*DATA IN THIS EXERCISE:*
* * * * * * *
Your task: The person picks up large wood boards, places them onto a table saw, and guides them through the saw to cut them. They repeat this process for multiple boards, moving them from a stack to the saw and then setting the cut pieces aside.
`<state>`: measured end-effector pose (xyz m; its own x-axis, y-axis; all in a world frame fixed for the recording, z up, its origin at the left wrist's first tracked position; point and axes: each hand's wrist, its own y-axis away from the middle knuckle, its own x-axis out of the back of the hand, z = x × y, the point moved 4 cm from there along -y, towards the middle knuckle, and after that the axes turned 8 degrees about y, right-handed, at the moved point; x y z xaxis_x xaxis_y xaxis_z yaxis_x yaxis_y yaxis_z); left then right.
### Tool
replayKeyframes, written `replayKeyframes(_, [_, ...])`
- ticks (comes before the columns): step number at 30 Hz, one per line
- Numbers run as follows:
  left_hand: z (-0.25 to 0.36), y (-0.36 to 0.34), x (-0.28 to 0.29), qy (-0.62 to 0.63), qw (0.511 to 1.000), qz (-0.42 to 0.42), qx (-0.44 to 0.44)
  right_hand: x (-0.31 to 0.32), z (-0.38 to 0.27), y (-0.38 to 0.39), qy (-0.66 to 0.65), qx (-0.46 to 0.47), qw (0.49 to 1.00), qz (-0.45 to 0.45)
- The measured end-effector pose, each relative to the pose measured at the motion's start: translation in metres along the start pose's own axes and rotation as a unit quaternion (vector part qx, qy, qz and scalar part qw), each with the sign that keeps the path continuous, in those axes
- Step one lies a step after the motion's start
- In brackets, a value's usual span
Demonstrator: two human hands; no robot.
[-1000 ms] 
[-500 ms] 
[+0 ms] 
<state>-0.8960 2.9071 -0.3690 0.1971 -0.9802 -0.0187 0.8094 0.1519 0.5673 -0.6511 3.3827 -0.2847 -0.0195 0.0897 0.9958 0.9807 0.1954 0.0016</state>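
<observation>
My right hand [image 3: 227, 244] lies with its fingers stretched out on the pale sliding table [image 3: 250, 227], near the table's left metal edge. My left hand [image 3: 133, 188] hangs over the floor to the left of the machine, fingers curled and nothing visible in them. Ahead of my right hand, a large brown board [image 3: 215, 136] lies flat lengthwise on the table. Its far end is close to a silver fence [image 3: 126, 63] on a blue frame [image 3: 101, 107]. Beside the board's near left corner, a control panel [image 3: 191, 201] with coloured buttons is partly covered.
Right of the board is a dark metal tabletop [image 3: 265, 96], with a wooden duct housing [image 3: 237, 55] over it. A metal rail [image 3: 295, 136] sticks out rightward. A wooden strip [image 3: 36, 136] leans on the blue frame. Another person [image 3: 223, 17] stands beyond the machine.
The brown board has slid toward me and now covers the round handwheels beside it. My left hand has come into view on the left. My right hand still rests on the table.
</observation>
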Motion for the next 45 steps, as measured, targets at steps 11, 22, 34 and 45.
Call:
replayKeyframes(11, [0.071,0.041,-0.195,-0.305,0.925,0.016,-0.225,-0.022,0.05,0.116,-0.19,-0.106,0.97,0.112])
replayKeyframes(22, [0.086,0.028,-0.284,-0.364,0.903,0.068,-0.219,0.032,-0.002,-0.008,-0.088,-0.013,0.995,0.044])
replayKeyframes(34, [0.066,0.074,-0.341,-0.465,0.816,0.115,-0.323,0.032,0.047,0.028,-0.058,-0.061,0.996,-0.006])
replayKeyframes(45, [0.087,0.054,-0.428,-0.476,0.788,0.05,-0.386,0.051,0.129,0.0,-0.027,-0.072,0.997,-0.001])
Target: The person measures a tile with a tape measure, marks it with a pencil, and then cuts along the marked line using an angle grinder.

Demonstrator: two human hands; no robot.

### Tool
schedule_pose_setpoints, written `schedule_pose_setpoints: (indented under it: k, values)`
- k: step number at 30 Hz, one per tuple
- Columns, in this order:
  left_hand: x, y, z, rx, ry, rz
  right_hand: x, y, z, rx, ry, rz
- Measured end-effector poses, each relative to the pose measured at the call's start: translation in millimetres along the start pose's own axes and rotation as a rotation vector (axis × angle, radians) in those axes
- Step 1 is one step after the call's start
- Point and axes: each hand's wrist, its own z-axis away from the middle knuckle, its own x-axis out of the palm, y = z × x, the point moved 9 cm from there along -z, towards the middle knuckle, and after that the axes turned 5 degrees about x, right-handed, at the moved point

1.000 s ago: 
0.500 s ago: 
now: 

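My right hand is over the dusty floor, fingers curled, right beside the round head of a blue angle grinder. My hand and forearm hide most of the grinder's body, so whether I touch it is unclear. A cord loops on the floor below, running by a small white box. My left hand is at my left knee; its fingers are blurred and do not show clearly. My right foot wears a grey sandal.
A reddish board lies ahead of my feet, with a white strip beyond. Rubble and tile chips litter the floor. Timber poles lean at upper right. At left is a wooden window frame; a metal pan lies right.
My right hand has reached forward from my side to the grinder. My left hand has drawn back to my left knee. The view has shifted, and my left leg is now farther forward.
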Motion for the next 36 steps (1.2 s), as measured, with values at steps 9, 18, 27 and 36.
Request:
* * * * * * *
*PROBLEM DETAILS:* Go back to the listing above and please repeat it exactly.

*EXERCISE ANSWER:*
Your task: The person picks up large wood boards, places them onto a table saw, and guides them through the saw to cut them. They repeat this process for multiple boards, moving them from a stack to the saw and then setting the cut pieces aside.
`<state>`: measured end-effector pose (xyz m; its own x-axis, y-axis; all in a world frame fixed for the recording, z up, its origin at the left wrist's first tracked position; point and axes: each hand's wrist, its own y-axis away from the middle knuckle, its own x-axis out of the back of the hand, z = x × y, the point moved 4 cm from there along -y, towards the middle knuckle, and after that the axes turned 8 degrees about y, right-handed, at the moved point; x y z xaxis_x xaxis_y xaxis_z yaxis_x yaxis_y yaxis_z); left then right.
### Tool
replayKeyframes, written `replayKeyframes(_, [_, ...])`
- ticks (comes before the columns): step number at 30 Hz, one per line
- Numbers run as follows:
  left_hand: z (-0.25 to 0.36), y (-0.36 to 0.34), x (-0.28 to 0.29), qy (-0.62 to 0.63), qw (0.511 to 1.000), qz (-0.42 to 0.42), qx (-0.44 to 0.44)
  right_hand: x (-0.31 to 0.32), z (-0.38 to 0.27), y (-0.38 to 0.39), qy (-0.66 to 0.65), qx (-0.46 to 0.47), qw (0.49 to 1.00), qz (-0.45 to 0.45)
- The measured end-effector pose, each relative to the pose measured at the motion's start: translation in metres along the start pose's own axes and rotation as a unit quaternion (vector part qx, qy, qz and scalar part qw), each with the sign that keeps the path continuous, in those axes
- Step one lies a step after the motion's start
- In brackets, a value's usual span
Demonstrator: two human hands; no robot.
[-1000 ms] 
[-500 ms] 
[+0 ms] 
<state>-0.8960 2.9071 -0.3690 0.1971 -0.9802 -0.0187 0.8094 0.1519 0.5673 -0.6511 3.3827 -0.2847 -0.0195 0.0897 0.9958 0.9807 0.1954 0.0016</state>
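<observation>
My right hand [image 3: 227, 244] lies with its fingers stretched out on the pale sliding table [image 3: 250, 227], near the table's left metal edge. My left hand [image 3: 133, 188] hangs over the floor to the left of the machine, fingers curled and nothing visible in them. Ahead of my right hand, a large brown board [image 3: 215, 136] lies flat lengthwise on the table. Its far end is close to a silver fence [image 3: 126, 63] on a blue frame [image 3: 101, 107]. Beside the board's near left corner, a control panel [image 3: 191, 201] with coloured buttons is partly covered.
Right of the board is a dark metal tabletop [image 3: 265, 96], with a wooden duct housing [image 3: 237, 55] over it. A metal rail [image 3: 295, 136] sticks out rightward. A wooden strip [image 3: 36, 136] leans on the blue frame. Another person [image 3: 223, 17] stands beyond the machine.
The brown board has slid toward me and now covers the round handwheels beside it. My left hand has come into view on the left. My right hand still rests on the table.
</observation>
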Motion for the next 45 steps, as measured, targets at steps 11, 22, 34 and 45.
Call:
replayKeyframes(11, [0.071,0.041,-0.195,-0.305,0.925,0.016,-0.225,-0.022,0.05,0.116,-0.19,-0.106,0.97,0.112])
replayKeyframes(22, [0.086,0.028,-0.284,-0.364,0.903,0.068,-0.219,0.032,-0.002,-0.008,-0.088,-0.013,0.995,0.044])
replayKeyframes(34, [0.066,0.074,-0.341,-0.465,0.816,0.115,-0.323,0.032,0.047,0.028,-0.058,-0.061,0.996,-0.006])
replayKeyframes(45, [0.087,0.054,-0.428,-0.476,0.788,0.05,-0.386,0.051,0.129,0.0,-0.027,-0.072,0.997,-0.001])
Target: The person measures a tile with a tape measure, marks it with a pencil, and then cuts along the marked line using an angle grinder.

Demonstrator: two human hands; no robot.

### Tool
schedule_pose_setpoints, written `schedule_pose_setpoints: (indented under it: k, values)`
- k: step number at 30 Hz, one per tuple
- Columns, in this order:
  left_hand: x, y, z, rx, ry, rz
  right_hand: x, y, z, rx, ry, rz
- Measured end-effector poses, each relative to the pose measured at the call's start: translation in millimetres along the start pose's own axes and rotation as a rotation vector (axis × angle, radians) in those axes
- Step 1 is one step after the call's start
- Point and axes: each hand's wrist, its own z-axis away from the middle knuckle, its own x-axis out of the palm, y = z × x, the point moved 9 cm from there along -z, towards the middle knuckle, and after that the axes turned 5 degrees about x, right-handed, at the moved point

1.000 s ago: 
0.500 s ago: 
now: 

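My right hand is over the dusty floor, fingers curled, right beside the round head of a blue angle grinder. My hand and forearm hide most of the grinder's body, so whether I touch it is unclear. A cord loops on the floor below, running by a small white box. My left hand is at my left knee; its fingers are blurred and do not show clearly. My right foot wears a grey sandal.
A reddish board lies ahead of my feet, with a white strip beyond. Rubble and tile chips litter the floor. Timber poles lean at upper right. At left is a wooden window frame; a metal pan lies right.
My right hand has reached forward from my side to the grinder. My left hand has drawn back to my left knee. The view has shifted, and my left leg is now farther forward.
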Motion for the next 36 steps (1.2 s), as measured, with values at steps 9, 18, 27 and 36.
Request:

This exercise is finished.